AVAILABLE DATA »

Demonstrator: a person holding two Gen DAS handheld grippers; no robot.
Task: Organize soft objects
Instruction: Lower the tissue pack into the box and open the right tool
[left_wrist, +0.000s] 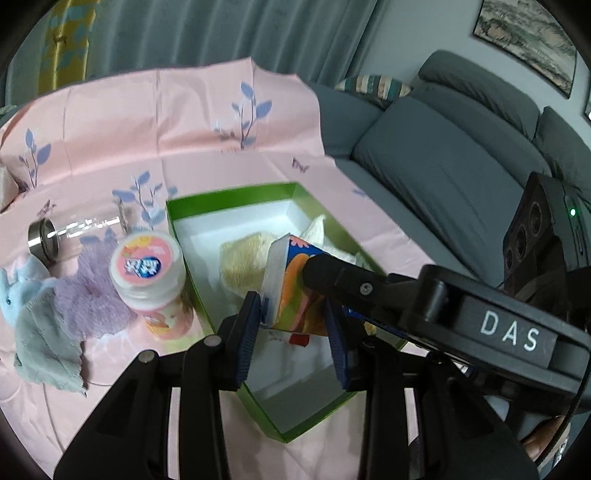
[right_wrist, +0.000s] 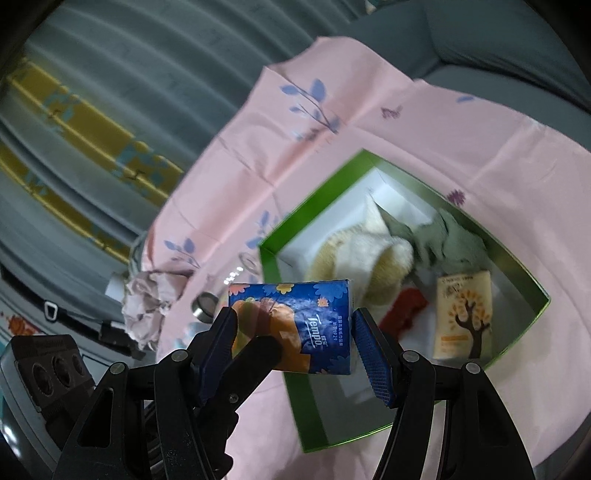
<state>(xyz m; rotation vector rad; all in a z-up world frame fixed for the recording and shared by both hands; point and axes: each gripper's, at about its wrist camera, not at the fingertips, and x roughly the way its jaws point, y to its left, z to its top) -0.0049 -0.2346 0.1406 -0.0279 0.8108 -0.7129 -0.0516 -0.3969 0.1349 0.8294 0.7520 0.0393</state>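
your two tools both clench one blue tissue pack (right_wrist: 295, 325) over the one green box (right_wrist: 280, 258): the right tool (right_wrist: 295, 341) by its ends, the left tool (left_wrist: 295, 328) across it. inside the box lie one cream towel (right_wrist: 354, 251), one grey cloth (right_wrist: 458, 236), one second pack (right_wrist: 465, 317). beside it stands one bottle (left_wrist: 151, 273).

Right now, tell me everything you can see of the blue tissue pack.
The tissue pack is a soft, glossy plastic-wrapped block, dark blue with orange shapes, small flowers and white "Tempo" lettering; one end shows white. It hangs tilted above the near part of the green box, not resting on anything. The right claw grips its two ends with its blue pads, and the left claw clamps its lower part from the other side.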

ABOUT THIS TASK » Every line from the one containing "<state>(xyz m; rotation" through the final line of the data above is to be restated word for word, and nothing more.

FINAL ANSWER »
<state>(xyz m; rotation vector rad; all in a z-up world frame fixed for the recording and shared by both hands; point and axes: each gripper's, at about its wrist camera, not at the fingertips, and x roughly the way its jaws point, y to its left, z to its top) -0.0049 -0.2346 0.1406 -0.0279 0.8108 -0.7129 -0.0516 -0.3969 0.1349 0.8294 0.7520 0.0393</state>
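your two tools both clench one blue tissue pack (right_wrist: 295, 325) over the one green box (right_wrist: 280, 258): the right tool (right_wrist: 295, 341) by its ends, the left tool (left_wrist: 295, 328) across it. inside the box lie one cream towel (right_wrist: 354, 251), one grey cloth (right_wrist: 458, 236), one second pack (right_wrist: 465, 317). beside it stands one bottle (left_wrist: 151, 273).

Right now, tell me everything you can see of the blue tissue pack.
The tissue pack is a soft, glossy plastic-wrapped block, dark blue with orange shapes, small flowers and white "Tempo" lettering; one end shows white. It hangs tilted above the near part of the green box, not resting on anything. The right claw grips its two ends with its blue pads, and the left claw clamps its lower part from the other side.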

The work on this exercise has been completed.